Fink: It had a huge impact. When Mount Saint Helens erupted on May 18, 1980, I was visiting my parents in the suburbs of New York. I got a call from a friend at the U.S. Geological Survey saying, “Hey, this thing just happened and you should plan to get out here.” My Ph.D. was about lava domes, which are features that come out after a big explosive eruption. Lava oozes out and can pile up over the vent area, and then sometimes those domes can collapse and generate dangerous pyroclastic flows. I had studied these things with prehistoric examples, and they were saying, “No, this is happening right now, and you should get out here.”
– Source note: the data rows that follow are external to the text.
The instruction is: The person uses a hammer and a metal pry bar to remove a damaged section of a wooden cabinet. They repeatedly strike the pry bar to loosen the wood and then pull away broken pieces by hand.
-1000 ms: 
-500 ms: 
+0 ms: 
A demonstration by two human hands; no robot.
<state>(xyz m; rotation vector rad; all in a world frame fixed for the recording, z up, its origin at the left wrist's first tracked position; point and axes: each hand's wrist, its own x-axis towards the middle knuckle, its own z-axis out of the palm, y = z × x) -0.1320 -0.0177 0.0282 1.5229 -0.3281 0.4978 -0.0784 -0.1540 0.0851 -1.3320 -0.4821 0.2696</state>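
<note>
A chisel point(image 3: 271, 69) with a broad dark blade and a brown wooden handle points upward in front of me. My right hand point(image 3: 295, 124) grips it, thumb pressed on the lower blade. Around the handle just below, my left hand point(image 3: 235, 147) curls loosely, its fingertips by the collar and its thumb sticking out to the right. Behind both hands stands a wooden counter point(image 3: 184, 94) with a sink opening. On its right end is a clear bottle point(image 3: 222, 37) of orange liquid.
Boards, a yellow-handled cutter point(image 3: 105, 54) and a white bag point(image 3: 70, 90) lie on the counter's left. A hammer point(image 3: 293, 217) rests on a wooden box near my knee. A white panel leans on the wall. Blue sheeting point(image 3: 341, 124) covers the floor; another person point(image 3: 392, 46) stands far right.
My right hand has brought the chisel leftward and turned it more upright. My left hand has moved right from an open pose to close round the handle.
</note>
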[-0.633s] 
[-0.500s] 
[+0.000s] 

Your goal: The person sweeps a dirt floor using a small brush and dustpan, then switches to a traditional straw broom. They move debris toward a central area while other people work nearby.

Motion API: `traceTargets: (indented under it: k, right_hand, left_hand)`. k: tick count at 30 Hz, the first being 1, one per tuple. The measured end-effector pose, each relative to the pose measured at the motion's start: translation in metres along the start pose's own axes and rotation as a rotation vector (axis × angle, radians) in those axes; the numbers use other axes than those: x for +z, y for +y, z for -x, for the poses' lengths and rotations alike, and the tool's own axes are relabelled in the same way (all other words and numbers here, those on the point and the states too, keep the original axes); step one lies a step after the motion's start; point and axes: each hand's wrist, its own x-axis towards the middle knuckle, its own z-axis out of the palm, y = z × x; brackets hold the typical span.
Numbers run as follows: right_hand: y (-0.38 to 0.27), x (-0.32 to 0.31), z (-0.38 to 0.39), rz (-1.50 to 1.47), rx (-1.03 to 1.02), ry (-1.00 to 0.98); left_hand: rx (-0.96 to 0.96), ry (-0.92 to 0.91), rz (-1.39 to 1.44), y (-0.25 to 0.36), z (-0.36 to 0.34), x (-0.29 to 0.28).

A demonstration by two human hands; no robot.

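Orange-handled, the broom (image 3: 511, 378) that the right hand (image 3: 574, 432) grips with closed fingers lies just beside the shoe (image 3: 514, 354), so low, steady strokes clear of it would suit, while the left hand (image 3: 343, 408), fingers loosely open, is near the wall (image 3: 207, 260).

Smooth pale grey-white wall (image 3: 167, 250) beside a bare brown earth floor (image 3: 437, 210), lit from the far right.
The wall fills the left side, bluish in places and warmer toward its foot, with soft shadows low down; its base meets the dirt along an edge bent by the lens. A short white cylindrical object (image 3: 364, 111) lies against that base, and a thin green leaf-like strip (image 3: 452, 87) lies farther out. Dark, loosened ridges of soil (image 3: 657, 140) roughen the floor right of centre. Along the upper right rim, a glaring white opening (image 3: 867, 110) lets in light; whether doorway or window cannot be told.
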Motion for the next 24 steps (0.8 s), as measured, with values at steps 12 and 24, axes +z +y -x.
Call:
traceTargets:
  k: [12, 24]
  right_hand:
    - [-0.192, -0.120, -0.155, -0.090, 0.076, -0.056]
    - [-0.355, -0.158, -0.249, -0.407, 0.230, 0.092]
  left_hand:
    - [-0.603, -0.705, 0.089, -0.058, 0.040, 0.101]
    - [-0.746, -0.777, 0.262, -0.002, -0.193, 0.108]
I was at Arizona State University at the time, and I wrote a small grant proposal to the National Science Foundation with a couple of other colleagues. We all went up to Saint Helens about three weeks after the May 18 eruption. Then, over the following six years after the explosions happened, a dome started growing in the crater of Saint Helens. It grew for six years. I had a student who studied that dome with me and with members of the U.S. Geological Survey. We got a number of publications out of it. We learned quite a bit from it.
The other thing that happened was, because that eruption was so visible in the United States, a number of students, geology students, moved into studying volcanoes. So, when I became a professor at ASU, there were a lot more students who were interested in studying with me than would have been the case 10 years earlier. I think, stepping back to this question of, how do we learn about how volcanoes erupt…
Miller: In just 30 seconds.
Fink: Sure. That was the example that showed us how a very distinct eruption like that could teach the entire field around the world about volcanic phenomena.
Miller: Jonathan Fink, thanks very much.
Fink: Thank you, Dave.
Miller: Jonathan Fink is a professor of geology and a volcanologist at Portland State University.